**Source information**
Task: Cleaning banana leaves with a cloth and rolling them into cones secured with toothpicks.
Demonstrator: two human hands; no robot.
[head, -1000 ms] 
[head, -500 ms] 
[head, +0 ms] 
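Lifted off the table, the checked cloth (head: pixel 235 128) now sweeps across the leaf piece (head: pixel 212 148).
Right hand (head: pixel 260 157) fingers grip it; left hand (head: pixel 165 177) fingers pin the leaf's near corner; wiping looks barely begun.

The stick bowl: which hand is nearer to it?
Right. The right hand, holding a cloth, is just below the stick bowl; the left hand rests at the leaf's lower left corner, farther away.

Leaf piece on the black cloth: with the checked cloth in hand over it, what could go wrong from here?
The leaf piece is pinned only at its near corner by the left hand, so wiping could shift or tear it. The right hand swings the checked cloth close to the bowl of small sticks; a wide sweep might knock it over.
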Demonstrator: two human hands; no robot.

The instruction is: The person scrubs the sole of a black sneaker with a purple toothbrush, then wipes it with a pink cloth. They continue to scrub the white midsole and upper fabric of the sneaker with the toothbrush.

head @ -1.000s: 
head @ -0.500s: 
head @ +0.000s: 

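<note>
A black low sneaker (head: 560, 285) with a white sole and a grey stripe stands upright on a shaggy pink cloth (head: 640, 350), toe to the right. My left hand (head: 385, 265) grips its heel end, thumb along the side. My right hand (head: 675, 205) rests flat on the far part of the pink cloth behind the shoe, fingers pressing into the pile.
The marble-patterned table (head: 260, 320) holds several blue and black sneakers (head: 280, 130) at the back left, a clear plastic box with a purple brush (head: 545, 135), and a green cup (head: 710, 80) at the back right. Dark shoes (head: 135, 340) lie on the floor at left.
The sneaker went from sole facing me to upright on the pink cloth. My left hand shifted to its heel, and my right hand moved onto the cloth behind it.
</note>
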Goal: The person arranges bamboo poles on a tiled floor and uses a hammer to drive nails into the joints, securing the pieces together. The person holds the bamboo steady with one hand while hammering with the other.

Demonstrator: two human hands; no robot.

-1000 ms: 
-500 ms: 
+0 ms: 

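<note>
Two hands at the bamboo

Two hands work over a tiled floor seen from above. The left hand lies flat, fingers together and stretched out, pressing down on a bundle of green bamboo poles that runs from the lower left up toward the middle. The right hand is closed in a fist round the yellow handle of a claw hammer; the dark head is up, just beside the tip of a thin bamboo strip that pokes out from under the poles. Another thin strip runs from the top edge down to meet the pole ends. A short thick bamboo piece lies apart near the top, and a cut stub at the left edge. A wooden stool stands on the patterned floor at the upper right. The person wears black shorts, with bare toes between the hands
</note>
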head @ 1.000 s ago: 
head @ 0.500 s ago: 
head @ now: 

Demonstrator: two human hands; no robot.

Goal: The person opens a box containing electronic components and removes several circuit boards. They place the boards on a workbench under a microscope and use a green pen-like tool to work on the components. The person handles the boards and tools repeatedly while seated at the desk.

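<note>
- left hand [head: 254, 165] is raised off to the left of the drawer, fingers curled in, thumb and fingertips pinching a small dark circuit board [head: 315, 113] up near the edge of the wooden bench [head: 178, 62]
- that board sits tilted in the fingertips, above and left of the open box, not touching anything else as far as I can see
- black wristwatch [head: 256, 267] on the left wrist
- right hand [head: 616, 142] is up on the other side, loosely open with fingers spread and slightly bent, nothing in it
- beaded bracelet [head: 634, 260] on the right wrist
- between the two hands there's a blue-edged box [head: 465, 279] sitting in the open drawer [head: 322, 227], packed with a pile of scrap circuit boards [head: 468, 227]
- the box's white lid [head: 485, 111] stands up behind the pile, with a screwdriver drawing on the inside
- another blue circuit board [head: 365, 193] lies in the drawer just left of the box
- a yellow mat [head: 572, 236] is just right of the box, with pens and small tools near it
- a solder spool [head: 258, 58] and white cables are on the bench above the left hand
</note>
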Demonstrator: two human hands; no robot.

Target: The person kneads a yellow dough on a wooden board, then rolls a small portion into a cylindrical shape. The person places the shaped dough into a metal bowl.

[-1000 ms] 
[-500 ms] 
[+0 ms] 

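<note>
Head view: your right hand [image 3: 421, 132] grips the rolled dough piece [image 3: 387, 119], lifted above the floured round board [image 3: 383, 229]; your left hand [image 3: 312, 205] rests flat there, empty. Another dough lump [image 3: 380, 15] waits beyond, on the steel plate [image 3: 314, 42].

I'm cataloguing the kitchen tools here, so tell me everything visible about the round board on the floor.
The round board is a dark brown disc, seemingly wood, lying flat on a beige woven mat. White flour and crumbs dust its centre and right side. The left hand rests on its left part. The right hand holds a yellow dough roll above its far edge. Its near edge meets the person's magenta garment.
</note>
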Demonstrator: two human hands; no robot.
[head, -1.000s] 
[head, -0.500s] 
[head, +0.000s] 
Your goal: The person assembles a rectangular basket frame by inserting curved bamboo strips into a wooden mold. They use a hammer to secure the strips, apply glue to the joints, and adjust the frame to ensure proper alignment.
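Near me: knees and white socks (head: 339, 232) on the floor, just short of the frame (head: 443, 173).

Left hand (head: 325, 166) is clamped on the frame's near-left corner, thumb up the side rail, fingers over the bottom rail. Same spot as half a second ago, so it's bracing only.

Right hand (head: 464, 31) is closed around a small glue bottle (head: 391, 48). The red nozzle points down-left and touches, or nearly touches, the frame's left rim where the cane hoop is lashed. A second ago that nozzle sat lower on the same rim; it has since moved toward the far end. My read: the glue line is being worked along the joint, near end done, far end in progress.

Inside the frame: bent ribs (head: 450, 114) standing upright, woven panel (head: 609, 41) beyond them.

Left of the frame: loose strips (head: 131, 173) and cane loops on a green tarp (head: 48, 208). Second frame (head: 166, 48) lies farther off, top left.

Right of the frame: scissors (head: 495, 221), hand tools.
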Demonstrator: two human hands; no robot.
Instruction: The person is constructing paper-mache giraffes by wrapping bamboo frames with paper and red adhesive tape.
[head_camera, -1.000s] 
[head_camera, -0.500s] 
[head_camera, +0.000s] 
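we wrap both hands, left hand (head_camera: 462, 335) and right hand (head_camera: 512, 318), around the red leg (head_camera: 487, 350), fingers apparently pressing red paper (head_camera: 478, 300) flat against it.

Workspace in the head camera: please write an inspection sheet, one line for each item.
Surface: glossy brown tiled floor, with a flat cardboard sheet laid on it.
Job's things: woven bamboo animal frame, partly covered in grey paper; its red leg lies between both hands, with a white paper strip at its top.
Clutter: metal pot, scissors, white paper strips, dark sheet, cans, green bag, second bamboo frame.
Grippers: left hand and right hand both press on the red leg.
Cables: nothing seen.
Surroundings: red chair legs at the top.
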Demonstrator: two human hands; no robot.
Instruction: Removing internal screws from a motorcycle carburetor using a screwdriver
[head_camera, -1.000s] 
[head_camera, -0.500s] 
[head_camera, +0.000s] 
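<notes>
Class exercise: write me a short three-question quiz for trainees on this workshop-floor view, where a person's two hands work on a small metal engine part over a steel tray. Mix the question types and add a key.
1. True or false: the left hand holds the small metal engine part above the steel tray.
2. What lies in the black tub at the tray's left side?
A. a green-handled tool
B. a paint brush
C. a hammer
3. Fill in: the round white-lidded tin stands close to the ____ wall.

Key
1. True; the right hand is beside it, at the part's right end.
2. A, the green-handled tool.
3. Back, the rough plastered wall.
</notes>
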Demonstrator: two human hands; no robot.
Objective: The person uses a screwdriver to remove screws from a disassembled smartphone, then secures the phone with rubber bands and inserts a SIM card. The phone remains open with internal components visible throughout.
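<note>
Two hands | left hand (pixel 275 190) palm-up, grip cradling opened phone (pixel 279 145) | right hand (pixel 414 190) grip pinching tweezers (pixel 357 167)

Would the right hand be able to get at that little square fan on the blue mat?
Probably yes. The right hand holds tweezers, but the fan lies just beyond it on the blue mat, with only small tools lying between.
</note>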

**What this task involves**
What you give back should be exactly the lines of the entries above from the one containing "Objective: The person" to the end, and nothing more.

**The answer**
Objective: The person uses a screwdriver to remove screws from a disassembled smartphone, then secures the phone with rubber bands and inserts a SIM card. The phone remains open with internal components visible throughout.
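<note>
Two hands | left hand (pixel 275 190) palm-up, grip cradling opened phone (pixel 279 145) | right hand (pixel 414 190) grip pinching tweezers (pixel 357 167)

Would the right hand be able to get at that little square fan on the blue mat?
Probably yes. The right hand holds tweezers, but the fan lies just beyond it on the blue mat, with only small tools lying between.
</note>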

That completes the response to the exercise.